The US had blocked the appointment of new judges to the WTO's appellate body, essentially freezing its ability to resolve extended and complex trade disputes.

The US Government has argued the trade organization is slow-moving and bureaucratic, ill-equipped to handle problems posed by China's state-dominated economy, and unduly restrictive on US attempts to impose sanctions on countries that unfairly subsidies their companies or export at unusually low prices.

Chad P. Bown, senior fellow at the Peterson Institute for International Economics, said unblocking Ms Okonjo-Iweala's appointment was "a very good first step" in re-engaging with the WTO.

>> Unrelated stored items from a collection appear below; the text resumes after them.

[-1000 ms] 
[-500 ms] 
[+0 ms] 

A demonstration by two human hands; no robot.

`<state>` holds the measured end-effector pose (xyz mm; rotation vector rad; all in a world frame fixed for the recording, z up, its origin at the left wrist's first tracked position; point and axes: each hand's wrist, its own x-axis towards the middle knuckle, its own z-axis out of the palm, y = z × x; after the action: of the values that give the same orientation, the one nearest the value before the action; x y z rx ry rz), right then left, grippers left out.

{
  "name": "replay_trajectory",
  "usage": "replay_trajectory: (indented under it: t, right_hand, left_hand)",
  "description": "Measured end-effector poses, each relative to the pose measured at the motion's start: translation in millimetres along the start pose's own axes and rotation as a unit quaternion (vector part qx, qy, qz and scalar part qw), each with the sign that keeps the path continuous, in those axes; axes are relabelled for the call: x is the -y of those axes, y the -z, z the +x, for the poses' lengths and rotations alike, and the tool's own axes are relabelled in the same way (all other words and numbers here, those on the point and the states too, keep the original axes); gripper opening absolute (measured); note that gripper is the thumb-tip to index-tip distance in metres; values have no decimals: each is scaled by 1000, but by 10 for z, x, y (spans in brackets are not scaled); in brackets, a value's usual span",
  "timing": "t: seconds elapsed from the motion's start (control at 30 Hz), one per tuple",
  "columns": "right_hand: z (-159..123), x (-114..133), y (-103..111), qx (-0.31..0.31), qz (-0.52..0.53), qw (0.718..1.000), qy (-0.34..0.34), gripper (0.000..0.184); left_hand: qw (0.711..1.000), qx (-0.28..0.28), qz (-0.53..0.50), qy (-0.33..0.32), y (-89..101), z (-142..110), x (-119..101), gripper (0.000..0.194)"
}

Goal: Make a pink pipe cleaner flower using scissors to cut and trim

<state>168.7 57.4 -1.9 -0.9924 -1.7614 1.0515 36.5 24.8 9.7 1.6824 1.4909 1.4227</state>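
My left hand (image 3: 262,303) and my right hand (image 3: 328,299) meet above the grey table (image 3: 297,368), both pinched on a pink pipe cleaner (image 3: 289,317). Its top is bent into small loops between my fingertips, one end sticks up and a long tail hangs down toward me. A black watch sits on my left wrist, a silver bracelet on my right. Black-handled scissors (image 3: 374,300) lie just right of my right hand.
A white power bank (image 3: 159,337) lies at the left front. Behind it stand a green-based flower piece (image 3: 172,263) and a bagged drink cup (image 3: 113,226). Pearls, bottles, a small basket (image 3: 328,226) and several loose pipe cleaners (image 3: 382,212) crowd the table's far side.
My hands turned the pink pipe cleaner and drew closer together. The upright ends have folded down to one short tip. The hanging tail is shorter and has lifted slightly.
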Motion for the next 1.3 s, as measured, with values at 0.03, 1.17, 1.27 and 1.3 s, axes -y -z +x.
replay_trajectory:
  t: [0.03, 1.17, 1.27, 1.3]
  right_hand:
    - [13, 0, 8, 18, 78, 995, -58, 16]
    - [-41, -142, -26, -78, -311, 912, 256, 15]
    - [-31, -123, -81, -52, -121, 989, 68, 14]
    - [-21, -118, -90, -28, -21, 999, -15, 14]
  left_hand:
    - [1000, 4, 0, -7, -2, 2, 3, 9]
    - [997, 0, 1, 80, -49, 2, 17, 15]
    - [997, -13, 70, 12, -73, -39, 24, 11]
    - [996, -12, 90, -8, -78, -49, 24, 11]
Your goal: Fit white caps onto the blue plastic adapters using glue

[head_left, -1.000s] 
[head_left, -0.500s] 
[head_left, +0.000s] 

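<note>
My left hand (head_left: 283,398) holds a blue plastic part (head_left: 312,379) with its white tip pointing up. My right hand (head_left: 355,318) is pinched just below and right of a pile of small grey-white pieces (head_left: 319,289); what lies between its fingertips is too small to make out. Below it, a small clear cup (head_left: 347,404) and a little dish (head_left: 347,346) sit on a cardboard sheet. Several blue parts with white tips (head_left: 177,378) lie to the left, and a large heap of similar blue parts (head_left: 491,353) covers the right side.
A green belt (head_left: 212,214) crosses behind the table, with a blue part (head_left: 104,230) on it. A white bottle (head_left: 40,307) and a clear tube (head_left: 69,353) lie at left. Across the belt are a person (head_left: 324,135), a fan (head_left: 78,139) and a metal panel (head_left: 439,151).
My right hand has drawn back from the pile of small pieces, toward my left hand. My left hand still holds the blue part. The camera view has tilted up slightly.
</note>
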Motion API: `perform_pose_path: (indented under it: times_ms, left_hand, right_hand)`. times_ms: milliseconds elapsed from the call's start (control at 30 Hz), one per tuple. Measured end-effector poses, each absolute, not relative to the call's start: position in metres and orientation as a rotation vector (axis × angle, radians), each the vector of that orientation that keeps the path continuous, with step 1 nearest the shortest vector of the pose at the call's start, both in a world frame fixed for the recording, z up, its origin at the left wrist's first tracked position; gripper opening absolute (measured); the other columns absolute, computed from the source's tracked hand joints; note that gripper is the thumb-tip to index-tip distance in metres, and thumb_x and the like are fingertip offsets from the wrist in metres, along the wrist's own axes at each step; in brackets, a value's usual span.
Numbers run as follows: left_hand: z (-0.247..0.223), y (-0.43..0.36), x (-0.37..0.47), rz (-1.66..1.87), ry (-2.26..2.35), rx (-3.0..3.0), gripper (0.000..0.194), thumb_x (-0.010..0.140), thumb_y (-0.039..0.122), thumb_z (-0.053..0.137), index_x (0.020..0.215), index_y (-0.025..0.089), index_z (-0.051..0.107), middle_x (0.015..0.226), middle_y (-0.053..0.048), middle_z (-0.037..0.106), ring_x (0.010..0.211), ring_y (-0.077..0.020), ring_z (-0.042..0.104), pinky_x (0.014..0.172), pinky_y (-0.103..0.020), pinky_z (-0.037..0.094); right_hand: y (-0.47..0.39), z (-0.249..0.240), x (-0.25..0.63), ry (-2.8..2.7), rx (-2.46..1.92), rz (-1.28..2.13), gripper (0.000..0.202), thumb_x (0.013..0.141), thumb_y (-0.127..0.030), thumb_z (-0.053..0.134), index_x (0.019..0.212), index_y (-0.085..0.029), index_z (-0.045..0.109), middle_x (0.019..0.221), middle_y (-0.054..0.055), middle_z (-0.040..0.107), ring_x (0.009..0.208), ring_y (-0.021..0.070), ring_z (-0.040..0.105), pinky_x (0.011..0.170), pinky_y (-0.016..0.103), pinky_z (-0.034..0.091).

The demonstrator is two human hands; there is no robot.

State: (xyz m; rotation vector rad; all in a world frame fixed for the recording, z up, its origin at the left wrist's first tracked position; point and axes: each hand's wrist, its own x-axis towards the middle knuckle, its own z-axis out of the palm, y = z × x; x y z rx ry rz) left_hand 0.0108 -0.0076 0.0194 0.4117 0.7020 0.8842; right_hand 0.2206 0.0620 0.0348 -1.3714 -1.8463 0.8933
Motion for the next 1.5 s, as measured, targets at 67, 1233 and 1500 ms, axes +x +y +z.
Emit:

In particular, the WTO faces "a ticking time-bomb" in the form of other countries' challenges to Trump's use of national security as a justification for imposing tariffs, a little-used provision in US law rejected by key US trading partners in Europe.

Ms Okonjo-Iweala has been Nigeria's finance minister and, briefly, foreign minister, and had a 25-year career at the World Bank as an advocate for economic growth and development in poorer countries.

She rose to the number two position of Managing Director, where she oversaw US$104.1 billion in development finance in Africa, South and Central Asia, and Europe.

In 2012 she made an unsuccessful bid for the top post with the backing of African and other developing countries, challenging the traditional practice that the World Bank is always headed by an American.

She has a bachelor's degree in economics from Harvard University and a PhD in regional economics and development from the Massachusetts Institute of Technology.

South Korean Trade Minister Yoo Myung-hee withdrew her candidacy, leaving Ms Okonjo-Iweala as the only choice.

Her predecessor, Roberto Azevedo, stepped down on 31st August 2020, a year before his term expired.